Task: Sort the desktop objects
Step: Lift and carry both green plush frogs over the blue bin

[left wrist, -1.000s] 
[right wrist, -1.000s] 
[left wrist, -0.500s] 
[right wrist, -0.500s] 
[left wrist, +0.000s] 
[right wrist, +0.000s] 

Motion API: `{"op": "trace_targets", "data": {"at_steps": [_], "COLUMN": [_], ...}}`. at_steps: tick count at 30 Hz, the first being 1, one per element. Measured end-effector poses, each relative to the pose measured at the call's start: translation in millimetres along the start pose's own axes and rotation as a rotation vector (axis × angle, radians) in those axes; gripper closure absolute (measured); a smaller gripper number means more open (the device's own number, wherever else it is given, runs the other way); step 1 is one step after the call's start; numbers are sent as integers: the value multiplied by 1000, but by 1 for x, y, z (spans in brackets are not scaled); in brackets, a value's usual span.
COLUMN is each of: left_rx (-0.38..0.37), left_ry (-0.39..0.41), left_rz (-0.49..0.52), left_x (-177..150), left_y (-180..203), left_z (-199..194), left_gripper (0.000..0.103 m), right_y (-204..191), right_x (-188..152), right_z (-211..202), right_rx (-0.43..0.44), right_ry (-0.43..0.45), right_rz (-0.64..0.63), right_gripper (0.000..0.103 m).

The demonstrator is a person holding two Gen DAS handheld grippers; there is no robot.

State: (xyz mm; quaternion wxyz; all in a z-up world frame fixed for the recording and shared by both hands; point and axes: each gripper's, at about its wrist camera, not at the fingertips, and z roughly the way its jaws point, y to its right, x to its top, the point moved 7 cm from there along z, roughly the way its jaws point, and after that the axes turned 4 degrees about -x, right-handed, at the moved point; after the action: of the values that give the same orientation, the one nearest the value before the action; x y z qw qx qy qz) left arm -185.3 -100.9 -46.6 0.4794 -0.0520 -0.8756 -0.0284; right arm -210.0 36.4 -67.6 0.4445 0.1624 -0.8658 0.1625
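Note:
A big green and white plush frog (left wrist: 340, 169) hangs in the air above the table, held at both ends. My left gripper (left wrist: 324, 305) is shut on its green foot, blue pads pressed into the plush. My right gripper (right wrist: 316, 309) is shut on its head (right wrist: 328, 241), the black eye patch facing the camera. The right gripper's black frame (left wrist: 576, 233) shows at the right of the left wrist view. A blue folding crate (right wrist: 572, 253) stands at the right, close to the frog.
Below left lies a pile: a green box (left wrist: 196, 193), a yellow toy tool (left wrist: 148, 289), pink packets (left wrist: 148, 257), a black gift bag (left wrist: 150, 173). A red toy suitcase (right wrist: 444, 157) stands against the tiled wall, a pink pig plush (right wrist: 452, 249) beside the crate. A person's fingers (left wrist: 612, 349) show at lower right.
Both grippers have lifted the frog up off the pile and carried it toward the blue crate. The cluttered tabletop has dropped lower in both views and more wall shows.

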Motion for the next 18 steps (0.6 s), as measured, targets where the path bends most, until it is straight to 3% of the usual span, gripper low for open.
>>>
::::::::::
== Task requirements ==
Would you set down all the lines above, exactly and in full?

== Solution for this task ==
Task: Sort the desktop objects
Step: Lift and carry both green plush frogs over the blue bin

[left wrist, -1.000s] 
[right wrist, -1.000s] 
[left wrist, -0.500s] 
[right wrist, -0.500s] 
[left wrist, +0.000s] 
[right wrist, +0.000s] 

Motion API: `{"op": "trace_targets", "data": {"at_steps": [_], "COLUMN": [_], ...}}`. at_steps: tick count at 30 Hz, the first being 1, one per element. Measured end-effector poses, each relative to the pose measured at the call's start: translation in millimetres along the start pose's own axes and rotation as a rotation vector (axis × angle, radians) in those axes; gripper closure absolute (measured); a smaller gripper number means more open (the device's own number, wherever else it is given, runs the other way); step 1 is one step after the call's start; numbers are sent as integers: the value multiplied by 1000, but by 1 for x, y, z (spans in brackets are not scaled); in brackets, a value's usual span.
COLUMN is each of: left_rx (-0.38..0.37), left_ry (-0.39..0.41), left_rz (-0.49..0.52), left_x (-177..150), left_y (-180..203), left_z (-199..194), left_gripper (0.000..0.103 m), right_y (-204..191), right_x (-188..152), right_z (-211..202), right_rx (-0.43..0.44), right_ry (-0.43..0.45), right_rz (-0.64..0.63), right_gripper (0.000..0.103 m).

The demonstrator is a person holding two Gen DAS handheld grippers; there is no robot.

State: (xyz mm; quaternion wxyz; all in a z-up world frame fixed for the recording and shared by both hands; point and axes: each gripper's, at about its wrist camera, not at the fingertips, and z roughly the way its jaws point, y to its right, x to its top, the point moved 7 cm from there along z, roughly the way its jaws point, and after that the axes turned 4 degrees about -x, right-handed, at the moved point; after the action: of the values that give the same orientation, the one nearest the value before the action; x y z qw qx qy qz) left arm -185.3 -100.9 -46.6 0.4794 -0.0520 -0.8756 -0.0284; right arm -210.0 36.4 -67.6 0.4445 0.1624 -0.8658 0.1625
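Note:
A big green and white plush frog (left wrist: 340, 169) hangs in the air above the table, held at both ends. My left gripper (left wrist: 324, 305) is shut on its green foot, blue pads pressed into the plush. My right gripper (right wrist: 316, 309) is shut on its head (right wrist: 328, 241), the black eye patch facing the camera. The right gripper's black frame (left wrist: 576, 233) shows at the right of the left wrist view. A blue folding crate (right wrist: 572, 253) stands at the right, close to the frog.
Below left lies a pile: a green box (left wrist: 196, 193), a yellow toy tool (left wrist: 148, 289), pink packets (left wrist: 148, 257), a black gift bag (left wrist: 150, 173). A red toy suitcase (right wrist: 444, 157) stands against the tiled wall, a pink pig plush (right wrist: 452, 249) beside the crate. A person's fingers (left wrist: 612, 349) show at lower right.
Both grippers have lifted the frog up off the pile and carried it toward the blue crate. The cluttered tabletop has dropped lower in both views and more wall shows.
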
Motion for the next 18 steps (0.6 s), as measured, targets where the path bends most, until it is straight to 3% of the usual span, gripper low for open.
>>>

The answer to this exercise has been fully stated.